**WHAT NEEDS TO BE DONE**
The full listing should be written out verbatim, and its images should be dropped.
─── DATA EXTRACT
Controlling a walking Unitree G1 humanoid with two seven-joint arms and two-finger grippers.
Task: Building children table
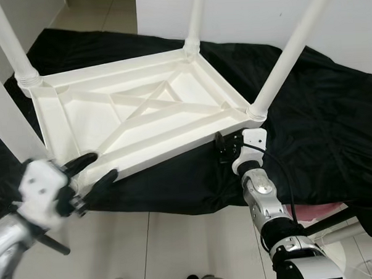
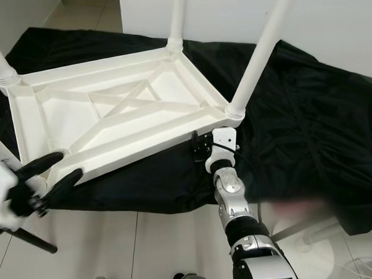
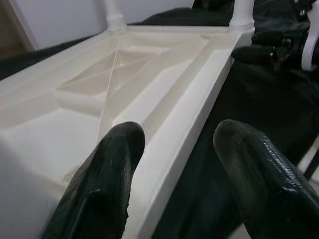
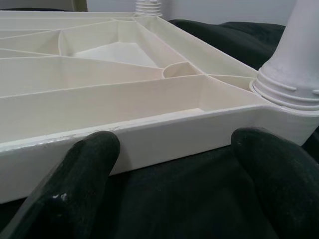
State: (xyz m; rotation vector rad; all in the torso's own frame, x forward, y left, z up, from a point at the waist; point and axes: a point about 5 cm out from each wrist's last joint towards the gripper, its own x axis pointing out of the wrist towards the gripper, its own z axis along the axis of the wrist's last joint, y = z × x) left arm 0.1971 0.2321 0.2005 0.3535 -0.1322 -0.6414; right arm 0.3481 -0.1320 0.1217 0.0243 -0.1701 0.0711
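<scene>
One white plastic table (image 1: 141,110) in front of me, lying upside down on a black cloth (image 1: 320,103) spread over pale floor tiles (image 1: 178,245). I count three legs (image 1: 290,51) screwed in and pointing up: two at the far corners, one at the near right corner. The near left corner shows no leg.

Left gripper (image 1: 93,170) sits at the near left corner, fingers spread wide; in its wrist view one finger (image 3: 107,169) lies over the ribbed underside and the other hangs outside the near rim, so the rim runs between them. I can't tell if either touches.

Right gripper (image 4: 174,149) is low on the cloth, just beside the near right corner, fingers wide, facing the near rim below the leg socket, gripping nothing.
</scene>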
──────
**THE ANSWER**
Controlling a walking Unitree G1 humanoid with two seven-joint arms and two-finger grippers.
Task: Building children table
State: (xyz m; rotation vector rad; all in the torso's own frame, x forward, y left, z up, from a point at the waist; point and axes: a point about 5 cm out from each wrist's last joint towards the gripper, its own x axis pointing out of the wrist towards the gripper, its own z axis along the axis of the wrist's last joint, y = z × x) left arm 0.1971 0.2321 0.2005 0.3535 -0.1322 -0.6414; right arm 0.3481 -0.1320 0.1217 0.0243 -0.1701 0.0711
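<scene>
One white plastic table (image 1: 141,110) in front of me, lying upside down on a black cloth (image 1: 320,103) spread over pale floor tiles (image 1: 178,245). I count three legs (image 1: 290,51) screwed in and pointing up: two at the far corners, one at the near right corner. The near left corner shows no leg.

Left gripper (image 1: 93,170) sits at the near left corner, fingers spread wide; in its wrist view one finger (image 3: 107,169) lies over the ribbed underside and the other hangs outside the near rim, so the rim runs between them. I can't tell if either touches.

Right gripper (image 4: 174,149) is low on the cloth, just beside the near right corner, fingers wide, facing the near rim below the leg socket, gripping nothing.
</scene>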

Nothing else is required for this exercise.